An appeals court in the UK has ruled that mod chips do not violate copyright protections, according to a report on TeamXecuter.
The ruling ended the prosecution of Englishman Neil Higgs, who did business as MrModChips. Higgs was convicted last October, with police seizing some 3,700 chips from his residence. Justice Jacobs, presiding over the case, was apparently persuaded that any copyright infringement had already taken place before resellers like Higgs became involved.
Higgs' website is currently displaying the word "Victory", with a picture of Winston Churchill flashing the famous V-sign.
Not unexpectedly, game biz whinging has begun. Industry veteran Bruce Everiss bemoans the decision on his Bruce on Games blog:
It is only by protecting copyright that game developers can be paid for their work. And if they aren’t paid for their work then they won’t make games as we have seen so many times before.

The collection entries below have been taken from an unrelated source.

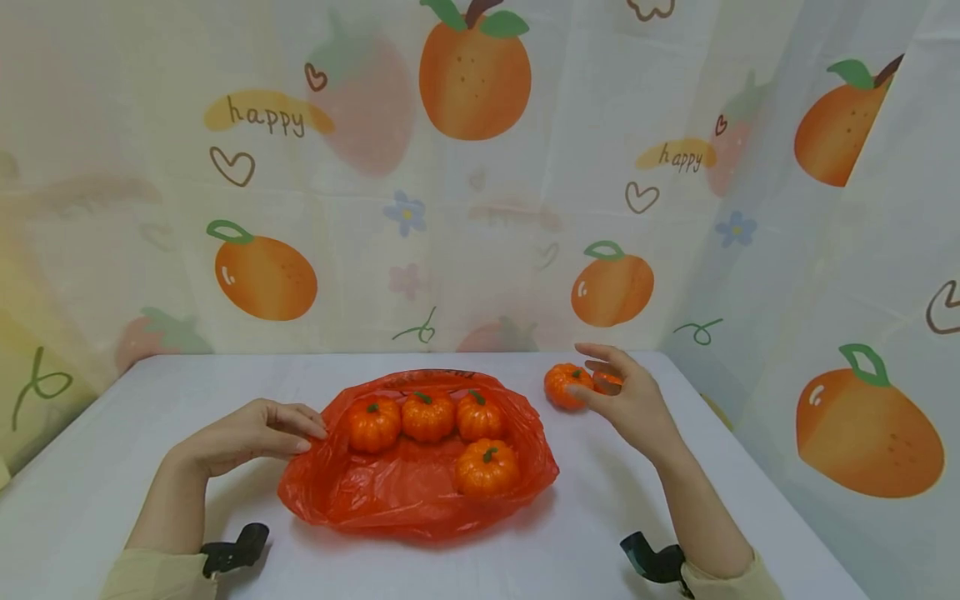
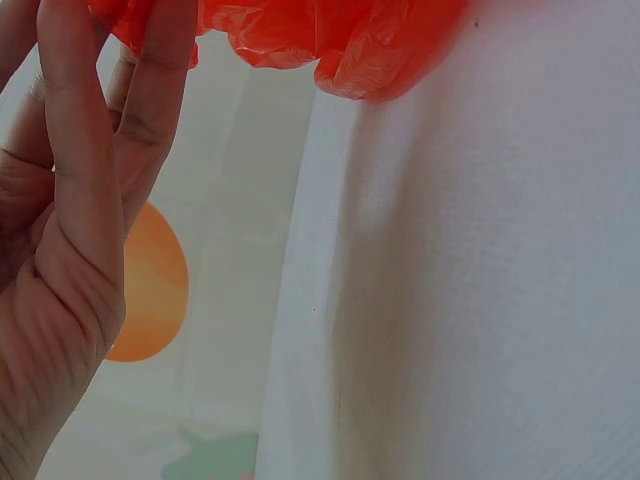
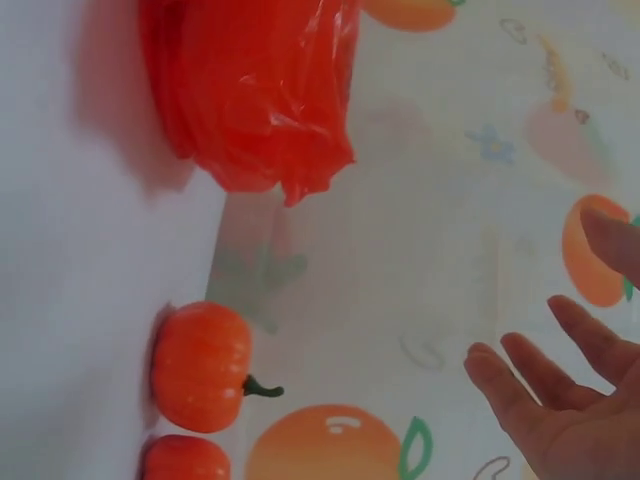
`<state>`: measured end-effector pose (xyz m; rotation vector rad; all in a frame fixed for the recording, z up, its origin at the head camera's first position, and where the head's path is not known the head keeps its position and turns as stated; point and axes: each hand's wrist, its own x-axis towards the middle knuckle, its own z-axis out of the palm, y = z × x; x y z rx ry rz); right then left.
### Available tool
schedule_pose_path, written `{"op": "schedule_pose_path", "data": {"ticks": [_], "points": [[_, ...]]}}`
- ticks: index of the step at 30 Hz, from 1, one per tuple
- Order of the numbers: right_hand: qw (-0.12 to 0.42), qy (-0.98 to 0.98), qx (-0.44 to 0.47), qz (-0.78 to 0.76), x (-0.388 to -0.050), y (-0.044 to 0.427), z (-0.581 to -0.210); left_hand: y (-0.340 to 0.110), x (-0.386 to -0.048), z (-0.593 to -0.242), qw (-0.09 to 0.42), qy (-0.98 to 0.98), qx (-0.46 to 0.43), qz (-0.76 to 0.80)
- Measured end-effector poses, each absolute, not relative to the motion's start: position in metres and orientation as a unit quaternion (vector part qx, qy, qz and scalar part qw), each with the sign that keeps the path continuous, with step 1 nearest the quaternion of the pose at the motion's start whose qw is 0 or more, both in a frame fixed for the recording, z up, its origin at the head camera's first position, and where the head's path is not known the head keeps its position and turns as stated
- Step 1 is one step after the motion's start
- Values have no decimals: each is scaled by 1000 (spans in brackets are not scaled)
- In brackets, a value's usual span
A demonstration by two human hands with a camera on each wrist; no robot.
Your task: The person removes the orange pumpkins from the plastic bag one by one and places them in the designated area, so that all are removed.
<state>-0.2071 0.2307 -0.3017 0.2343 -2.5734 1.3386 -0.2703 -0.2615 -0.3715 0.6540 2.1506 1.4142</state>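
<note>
In the middle of the table lies a red plastic bag point(image 1: 397, 487), its mouth spread wide. Several small orange pumpkins with green stems sit inside, one point(image 1: 487, 469) at the right front and the others in a row behind. My left hand point(image 1: 243, 435) pinches the bag's left rim between thumb and fingers; the left wrist view shows the red film point(image 2: 375, 55) at its fingertips. Over on the right, two pumpkins stand outside the bag, one point(image 3: 200, 367) beside the other point(image 3: 187, 460). My right hand point(image 1: 637, 408) hovers near them with fingers spread, touching neither in the right wrist view.
A white cloth covers the table point(image 1: 585, 533). Behind and to the right hangs a pale curtain point(image 1: 495, 275) printed with oranges, hearts and the word "happy". A black wrist mount point(image 1: 236, 550) is on the left forearm, another point(image 1: 651, 560) on the right.
</note>
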Motion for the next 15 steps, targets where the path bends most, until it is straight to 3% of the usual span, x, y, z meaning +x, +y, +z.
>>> {"op": "schedule_pose_path", "data": {"ticks": [15], "points": [[48, -872, 145, 465, -204, 206, -304, -262, -270, -371, 243, 785, 238, 518]]}}
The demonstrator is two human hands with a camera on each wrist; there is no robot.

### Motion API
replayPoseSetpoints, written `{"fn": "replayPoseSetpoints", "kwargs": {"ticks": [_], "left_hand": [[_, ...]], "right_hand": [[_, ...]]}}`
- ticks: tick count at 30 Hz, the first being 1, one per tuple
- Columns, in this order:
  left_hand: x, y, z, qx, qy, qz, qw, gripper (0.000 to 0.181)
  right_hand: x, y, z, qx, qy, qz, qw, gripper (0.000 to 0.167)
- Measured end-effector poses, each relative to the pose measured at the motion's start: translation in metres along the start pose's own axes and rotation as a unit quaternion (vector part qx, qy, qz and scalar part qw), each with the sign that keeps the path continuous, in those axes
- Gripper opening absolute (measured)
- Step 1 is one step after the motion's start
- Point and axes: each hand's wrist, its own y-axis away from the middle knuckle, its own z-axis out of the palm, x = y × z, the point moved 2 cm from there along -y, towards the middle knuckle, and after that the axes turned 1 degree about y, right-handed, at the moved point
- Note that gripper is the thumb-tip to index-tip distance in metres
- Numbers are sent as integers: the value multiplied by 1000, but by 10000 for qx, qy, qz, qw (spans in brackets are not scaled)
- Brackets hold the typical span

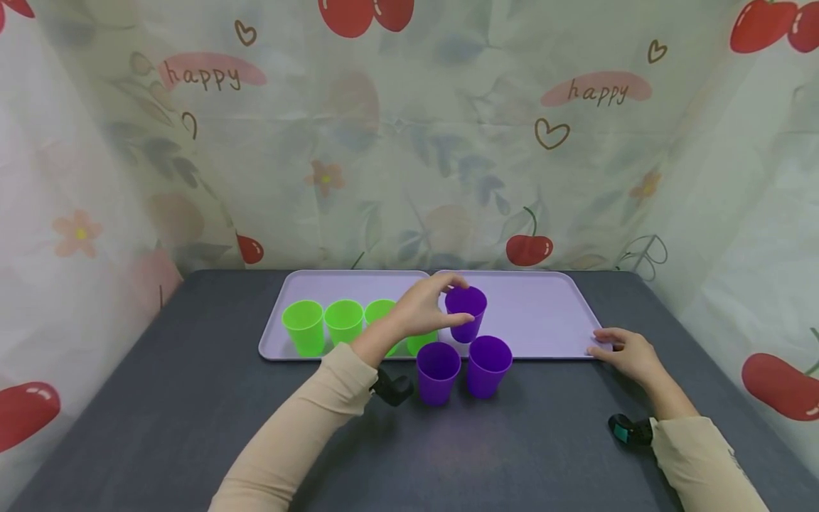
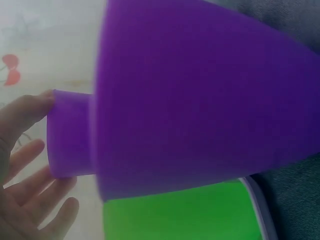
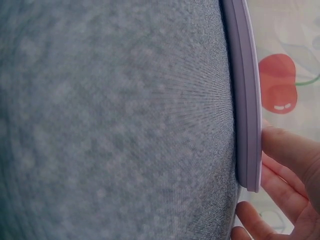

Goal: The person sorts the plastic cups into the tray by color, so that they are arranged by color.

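My left hand (image 1: 417, 307) holds a purple cup (image 1: 467, 304) by its sides, thumb and fingers around it, over the left part of the right-hand lilac tray (image 1: 534, 313). Two more purple cups, one on the left (image 1: 438, 375) and one on the right (image 1: 489, 367), stand upright on the table in front of the trays. In the left wrist view a near purple cup (image 2: 200, 100) hides part of the held one (image 2: 71, 135). At the right tray's front right corner, my right hand (image 1: 630, 355) grips the rim, its thumb (image 3: 287, 147) against the edge.
Several green cups (image 1: 303, 328) stand in a row along the front of the left lilac tray (image 1: 355, 279); my left hand and forearm partly cover some. Both trays lie side by side on the dark table (image 1: 544, 448). A printed curtain (image 1: 409, 163) encloses the back and sides.
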Motion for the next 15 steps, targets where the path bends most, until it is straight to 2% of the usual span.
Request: {"fn": "replayPoseSetpoints", "kwargs": {"ticks": [7,15], "left_hand": [[-6,-3,8,-98,-83,11,9999,52],[-10,-5,16,-258,-377,123,9989,54]], "right_hand": [[0,0,0,-34,-31,-2,10000,56],[1,0,1,-4,-6,-22,10000,55]]}}
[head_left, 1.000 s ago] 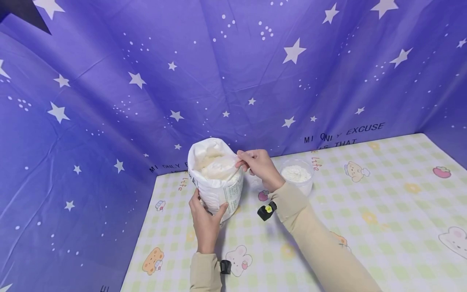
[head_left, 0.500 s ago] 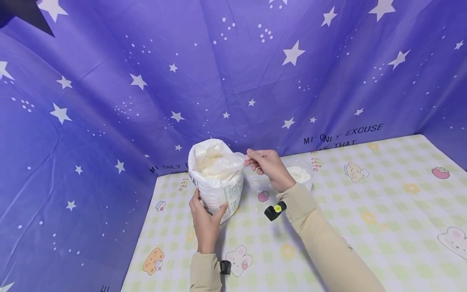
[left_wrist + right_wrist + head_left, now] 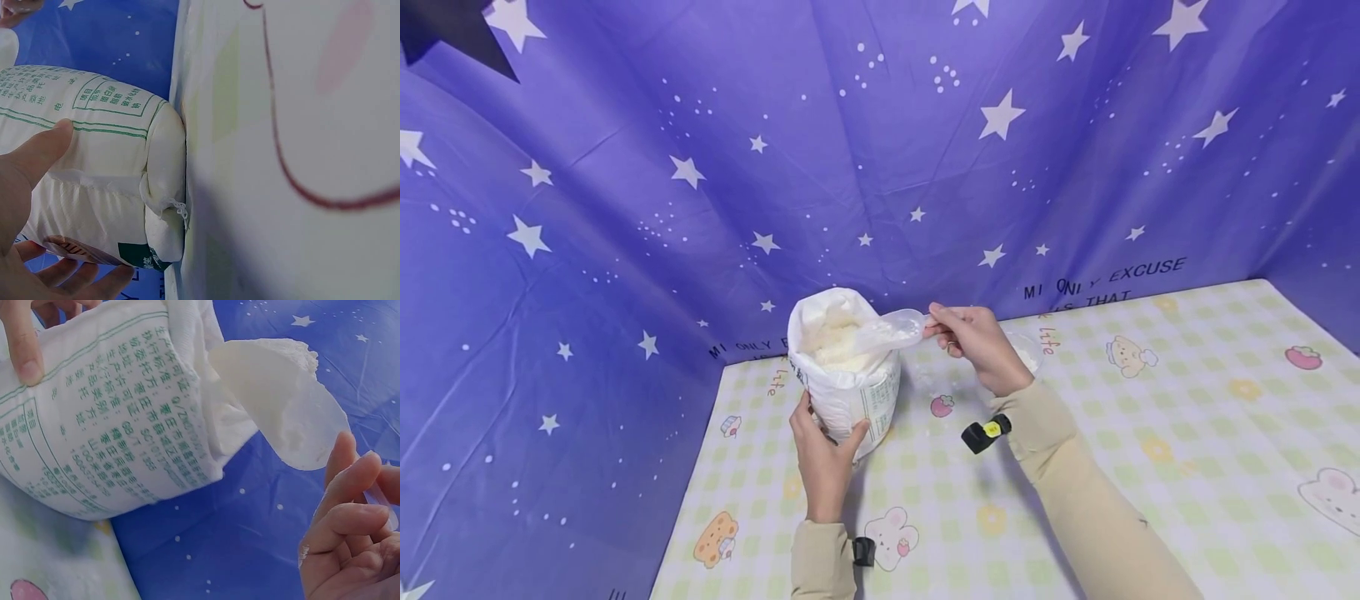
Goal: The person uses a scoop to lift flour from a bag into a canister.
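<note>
An opened white bag of flour (image 3: 850, 408) with green print stands upright, its top rolled back and pale powder showing inside. My left hand (image 3: 825, 458) grips its lower side, thumb on the front and fingers round the left; the left wrist view shows this thumb (image 3: 47, 147) against the print. With my right hand (image 3: 977, 346) I pinch the handle of a translucent plastic scoop (image 3: 895, 331), which hangs at the bag's right rim. White powder (image 3: 300, 353) lies heaped in the scoop in the right wrist view. Behind my right hand is a clear tub (image 3: 1030, 346), mostly hidden.
A checked tablecloth (image 3: 1187, 400) with cartoon prints covers the table, and some white powder is scattered on it between bag and tub. A purple star-patterned curtain (image 3: 880, 150) rises directly behind the table's back edge.
My right hand has moved right, drawing the scoop up and out over the bag's rim. It now covers more of the tub. The left hand and bag have stayed put.
</note>
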Demonstrator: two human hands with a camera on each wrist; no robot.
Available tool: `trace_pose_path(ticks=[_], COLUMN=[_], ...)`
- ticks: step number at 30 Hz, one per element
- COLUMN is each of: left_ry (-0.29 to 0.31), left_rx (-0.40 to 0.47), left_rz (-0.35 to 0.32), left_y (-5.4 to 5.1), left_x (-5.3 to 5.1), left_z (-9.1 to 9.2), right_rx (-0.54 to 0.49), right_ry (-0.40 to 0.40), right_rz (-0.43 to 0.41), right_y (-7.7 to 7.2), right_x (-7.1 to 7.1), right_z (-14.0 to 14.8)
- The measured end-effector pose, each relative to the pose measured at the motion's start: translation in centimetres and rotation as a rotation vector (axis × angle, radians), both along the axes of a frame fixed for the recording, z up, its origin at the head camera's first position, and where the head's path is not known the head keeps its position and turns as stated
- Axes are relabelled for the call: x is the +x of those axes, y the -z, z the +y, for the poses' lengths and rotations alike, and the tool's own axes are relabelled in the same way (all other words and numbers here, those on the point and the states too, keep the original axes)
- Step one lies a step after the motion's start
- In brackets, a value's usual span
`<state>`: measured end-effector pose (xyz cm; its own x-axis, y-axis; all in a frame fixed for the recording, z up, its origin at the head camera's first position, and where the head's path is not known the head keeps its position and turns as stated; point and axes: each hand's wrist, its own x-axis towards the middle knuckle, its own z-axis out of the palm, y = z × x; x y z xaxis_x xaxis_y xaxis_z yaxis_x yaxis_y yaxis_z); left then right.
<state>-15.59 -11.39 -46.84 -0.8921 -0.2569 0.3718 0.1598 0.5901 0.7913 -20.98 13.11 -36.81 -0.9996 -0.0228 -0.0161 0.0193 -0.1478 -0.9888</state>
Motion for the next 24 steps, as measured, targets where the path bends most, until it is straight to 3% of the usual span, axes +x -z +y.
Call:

Meanwhile, as MSN points out:
The verdict follows a similar case in Australia, which legalised mod chips in the country back in 2002, when Sony lost its legal battle to sue a seller. Judge Ronald Sackville declared that the mod chips did not violate Australian laws forbidding the circumventing of "technological protection measures", as they also prevented legal activity, such as playing back-up and imported games.
GP: There's been no collapse of the video game industry in Australia that we've noticed. In fact, things there seem brighter than ever for the industry, mod chips and all.